Smaller and more more mid-size wikis had the highest percent of overall pageviews coming from Grade A Browsers on mobile web. Slovak (73.9%) and Catalan Wikipedia (72.3%) had the highest percent of pageviews from Grade A mobile web browesers.

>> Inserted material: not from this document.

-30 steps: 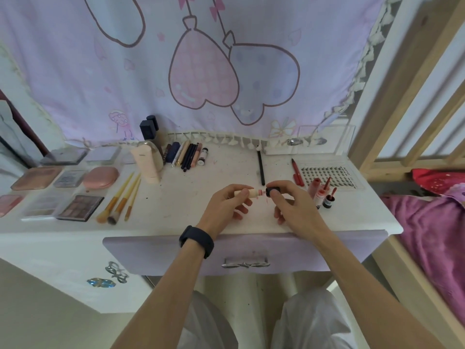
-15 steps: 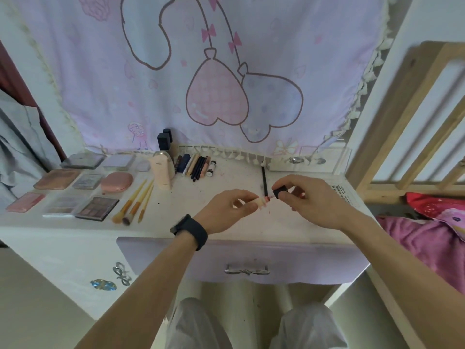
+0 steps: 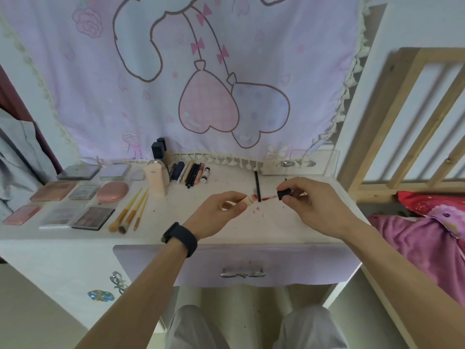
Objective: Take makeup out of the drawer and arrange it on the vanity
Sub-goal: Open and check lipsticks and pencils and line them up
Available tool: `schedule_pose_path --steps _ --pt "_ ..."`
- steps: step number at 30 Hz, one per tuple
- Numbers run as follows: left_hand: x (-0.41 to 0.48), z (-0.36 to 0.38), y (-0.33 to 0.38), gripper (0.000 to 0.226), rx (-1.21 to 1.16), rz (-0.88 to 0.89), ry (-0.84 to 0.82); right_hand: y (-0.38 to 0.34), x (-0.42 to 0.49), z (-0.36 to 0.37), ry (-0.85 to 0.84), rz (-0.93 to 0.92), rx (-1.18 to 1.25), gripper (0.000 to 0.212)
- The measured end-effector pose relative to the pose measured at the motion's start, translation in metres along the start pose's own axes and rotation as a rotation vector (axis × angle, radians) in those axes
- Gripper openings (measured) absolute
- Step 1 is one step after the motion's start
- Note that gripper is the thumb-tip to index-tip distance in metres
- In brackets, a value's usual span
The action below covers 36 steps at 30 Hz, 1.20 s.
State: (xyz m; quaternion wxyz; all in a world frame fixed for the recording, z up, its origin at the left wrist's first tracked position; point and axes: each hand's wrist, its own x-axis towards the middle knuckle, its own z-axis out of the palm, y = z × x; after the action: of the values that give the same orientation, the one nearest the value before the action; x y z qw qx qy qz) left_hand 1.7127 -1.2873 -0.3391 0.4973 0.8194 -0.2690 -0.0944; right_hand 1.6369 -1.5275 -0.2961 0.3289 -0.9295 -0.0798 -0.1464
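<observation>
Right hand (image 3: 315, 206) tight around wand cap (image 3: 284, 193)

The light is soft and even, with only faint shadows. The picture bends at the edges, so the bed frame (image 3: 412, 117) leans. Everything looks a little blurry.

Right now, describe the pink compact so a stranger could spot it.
Start at the left end of the white vanity, where flat palettes lie in rows. The compact sits rightmost in the middle row, beside the yellow-handled brushes. It alone is oval; its neighbours are rectangular.
</observation>
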Motion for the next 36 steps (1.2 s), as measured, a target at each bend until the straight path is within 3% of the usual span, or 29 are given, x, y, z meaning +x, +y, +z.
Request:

# Non-JS Pageviews bia Browser General

I reviewed the [browser general](https://wikitech.wikimedia.org/wiki/Analytics/Data_Lake/Traffic/Browser_general) table as well to confirm results were similar.

In [64]:

query <- "
SELECT
   CONCAT(browser_family, '-', browser_major) AS browser,
   access_method AS access_method,
   SUM(view_count) AS pageviews
FROM wmf.browser_general
WHERE
   access_method IN ('desktop', 'mobile web') AND
   CONCAT(year, '-', LPAD(month, 2, '0'), '-', LPAD(day, 2, '0')) > '2020-05-23' AND
   CONCAT(year, '-', LPAD(month, 2, '0'), '-', LPAD(day, 2, '0')) < '2020-05-31'
GROUP BY
   CONCAT(browser_family, '-', browser_major),
   access_method"


In [65]:
pageviews_bybrowser_2 <- wmf::query_hive(query)

In [66]:
head(pageviews_bybrowser_2)

Unnamed: 0_level_0,browser,access_method,pageviews
Unnamed: 0_level_1,<chr>,<chr>,<int>
1,Amazon Silk-81,mobile web,3300607
2,Apple Mail-605,desktop,6028864
3,Chrome Mobile WebView-30,mobile web,267919
4,Chrome Mobile WebView-81,mobile web,8657806
5,Chrome Mobile WebView-83,mobile web,549165
6,Chrome Mobile iOS-80,mobile web,2679818


In [70]:
percent_views <- pageviews_bybrowser_2 %>%
    filter(access_method == 'mobile web') %>%
    mutate(pct_pageviews = as.numeric(pageviews/sum(pageviews)) *100) %>%
    arrange(desc(pct_pageviews))

head(percent_views, 10)

Unnamed: 0_level_0,browser,access_method,pageviews,pct_pageviews
Unnamed: 0_level_1,<chr>,<chr>,<int>,<dbl>
1,Mobile Safari-13,mobile web,675730689,28.247707
2,Chrome Mobile-81,mobile web,652385535,27.271805
3,Other--,mobile web,232303503,9.711031
4,Chrome Mobile-83,mobile web,151654709,6.339653
5,Samsung Internet-11,mobile web,101690548,4.250991
6,Mobile Safari-12,mobile web,89135852,3.726164
7,Chrome Mobile-80,mobile web,75554341,3.158413
8,Google-107,mobile web,69718754,2.914467
9,Chrome Mobile iOS-81,mobile web,59084509,2.469922
10,Chrome Mobile-38,mobile web,37870579,1.583112


In [105]:
js_pageviews <- pageviews_bybrowser_2 %>%
    mutate(category = ifelse(browser %in% grade_A_browsers, "Grade A", "Below A")) %>%
    group_by(access_method, category) %>%
    summarize(views = sum(as.numeric(pageviews))) %>%
    mutate(pct_pageviews = views/sum(views) *100)
    
js_pageviews 

access_method,category,views,pct_pageviews
<chr>,<chr>,<dbl>,<dbl>
desktop,Below A,225294343,15.21787
desktop,Grade A,1255164515,84.78213
mobile web,Below A,884848677,36.98951
mobile web,Grade A,1507312513,63.01049


The percentages are close to the data from pageview_hourly.